Facebook didn't publicly disclose any specifics about the pages and profiles deactivated in their pre-election purge, but senior organizers from the pro-Bolsonaro youth movement, MBL, confirmed on Twitter that many of their pages were affected. And while it appears that Facebook was able to successfully neuter some large constellations within Brazil's solar system of hyper-partisan Facebook pages, what isn't clear is what effect that has had on WhatsApp.

Rinehart also points out that in Brazil, Facebook and WhatsApp are much more intricately linked, both technologically and culturally. Many posts on the newsfeed have a button underneath them that allows you to instantly share them to WhatsApp.

"Closed messaging apps like WhatsApp are definitely concerning," Rinehart said. "It would be ideal for Facebook to end the easy share button from Facebook to WhatsApp, or at least have the surrounding content travel with it to provide context."
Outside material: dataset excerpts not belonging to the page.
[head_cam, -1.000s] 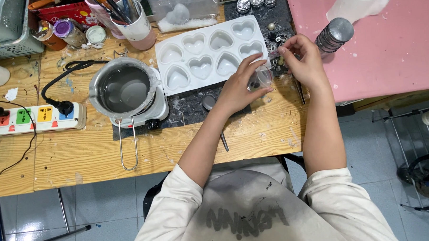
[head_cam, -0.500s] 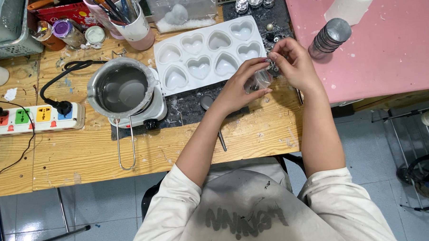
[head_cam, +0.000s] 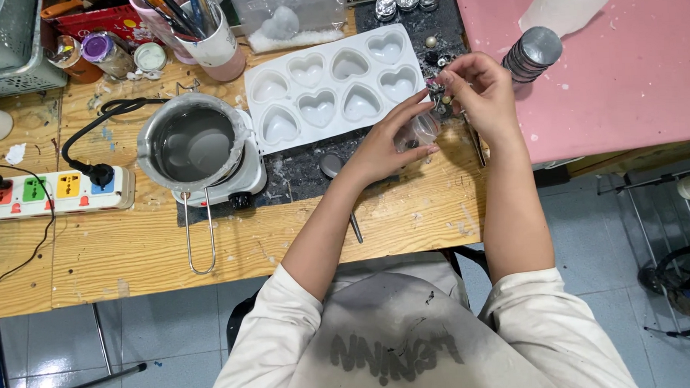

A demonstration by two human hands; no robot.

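Note:
My left hand (head_cam: pixel 385 143) grips a small clear glass cup (head_cam: pixel 419 129), tilted on its side, just above the wooden table (head_cam: pixel 133 247). My right hand (head_cam: pixel 483 93) hovers over the cup's mouth with thumb and forefinger pinched on something tiny; what it is I cannot make out. A white mould (head_cam: pixel 330 87) with several heart-shaped cavities lies just left of both hands. A metal spoon (head_cam: pixel 336 171) rests under my left forearm.
A metal pot of melted wax (head_cam: pixel 194 146) sits on a small hot plate, plugged into a power strip (head_cam: pixel 50 193). A cup of brushes (head_cam: pixel 202 31), jars and a basket line the back. A stack of metal tins (head_cam: pixel 531 53) stands on the pink table (head_cam: pixel 623 69).
Both hands have drawn a little closer together around the glass cup. The right hand's fingers have moved over the cup's mouth. Nothing else on the table has moved.

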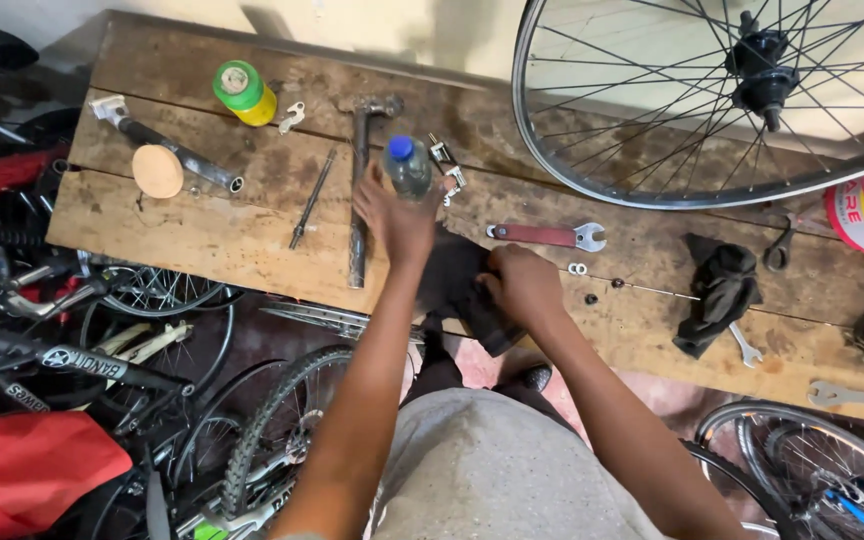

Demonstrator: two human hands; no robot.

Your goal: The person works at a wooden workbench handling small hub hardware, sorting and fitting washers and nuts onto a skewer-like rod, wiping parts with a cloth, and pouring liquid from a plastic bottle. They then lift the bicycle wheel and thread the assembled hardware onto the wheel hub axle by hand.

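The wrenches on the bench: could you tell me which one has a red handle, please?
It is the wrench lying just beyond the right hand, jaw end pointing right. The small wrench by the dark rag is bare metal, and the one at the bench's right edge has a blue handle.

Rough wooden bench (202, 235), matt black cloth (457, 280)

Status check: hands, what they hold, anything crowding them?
Left hand gripping clear bottle. Right hand on dark cloth. Hammer and red-handled wrench close by.
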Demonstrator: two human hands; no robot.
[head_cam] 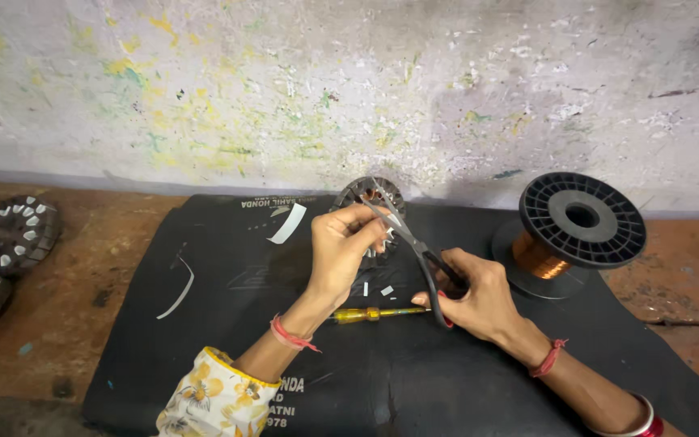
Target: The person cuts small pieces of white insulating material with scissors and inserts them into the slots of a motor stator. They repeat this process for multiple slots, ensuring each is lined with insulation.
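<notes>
My left hand [341,247] grips a round metal stator [370,198] with copper windings, holding it tilted above a black mat [228,324]. In my right hand [479,295] are black-handled scissors [406,235], blades open and pointing up-left at the stator's rim. Small white paper scraps [386,290] lie on the mat below the hands. A yellow-handled screwdriver [370,314] rests on the mat between my wrists.
A black spool of copper wire [576,231] stands at the right on the mat. White paper strips [287,224] lie on the mat's left part. Two more stators [14,235] sit on the brown floor at far left. A stained wall rises behind.
</notes>
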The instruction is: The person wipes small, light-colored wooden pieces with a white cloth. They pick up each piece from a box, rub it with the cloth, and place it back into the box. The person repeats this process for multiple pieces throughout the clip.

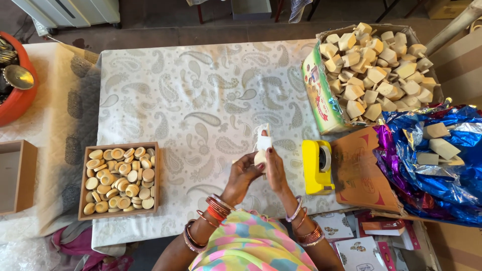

This connection between WhatsApp and Facebook was seen over the weekend as the polling center rumor spread. A quick search showed that many users were copying and pasting the WhatsApp message into Facebook and vice versa. And, really driving home the interconnectedness of WhatsApp and Facebook, the most shared WhatsApp post on Friday was just a link to a Facebook video made by Roberto Motta, the founder of The New Party, asking people to vote for Bolsonaro.

The Bolsonaro voter rumor itself has connections to a wider suspicion of electoral fraud that spread across public social networks like Twitter and Facebook on Sunday. A video surfaced Sunday afternoon of a voter trying to type in a number for a presidential candidate on a voting machine only to have it immediately change their vote to one for Fernando Haddad, the candidate of Brazil's leftist, populist former president Lula da Silva and his Workers’ Party (PT). The video originated on Facebook and was first shared by a user named Lucas Andressa.
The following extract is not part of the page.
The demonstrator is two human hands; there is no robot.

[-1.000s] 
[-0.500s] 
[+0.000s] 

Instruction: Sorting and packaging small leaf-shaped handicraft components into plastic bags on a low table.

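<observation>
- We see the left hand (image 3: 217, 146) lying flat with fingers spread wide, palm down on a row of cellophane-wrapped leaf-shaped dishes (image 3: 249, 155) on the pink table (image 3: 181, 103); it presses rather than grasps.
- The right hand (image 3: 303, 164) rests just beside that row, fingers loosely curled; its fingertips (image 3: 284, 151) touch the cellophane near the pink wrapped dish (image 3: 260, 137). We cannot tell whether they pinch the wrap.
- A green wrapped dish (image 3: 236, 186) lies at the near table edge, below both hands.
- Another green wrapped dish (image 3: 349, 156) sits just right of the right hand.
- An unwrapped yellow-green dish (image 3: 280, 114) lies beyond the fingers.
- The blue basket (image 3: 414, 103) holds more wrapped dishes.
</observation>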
Local Brazilian media immediately debunked the video. But that didn't stop it from being shared by thousands of people — including Bolsonaro's own sons.

The next round of voting isn't shaping up to be much better as far as WhatsApp's influence is concerned. On Monday, the most shared item on the public WhatsApp groups was a petition for the military to inspect the second round of votes on October 28.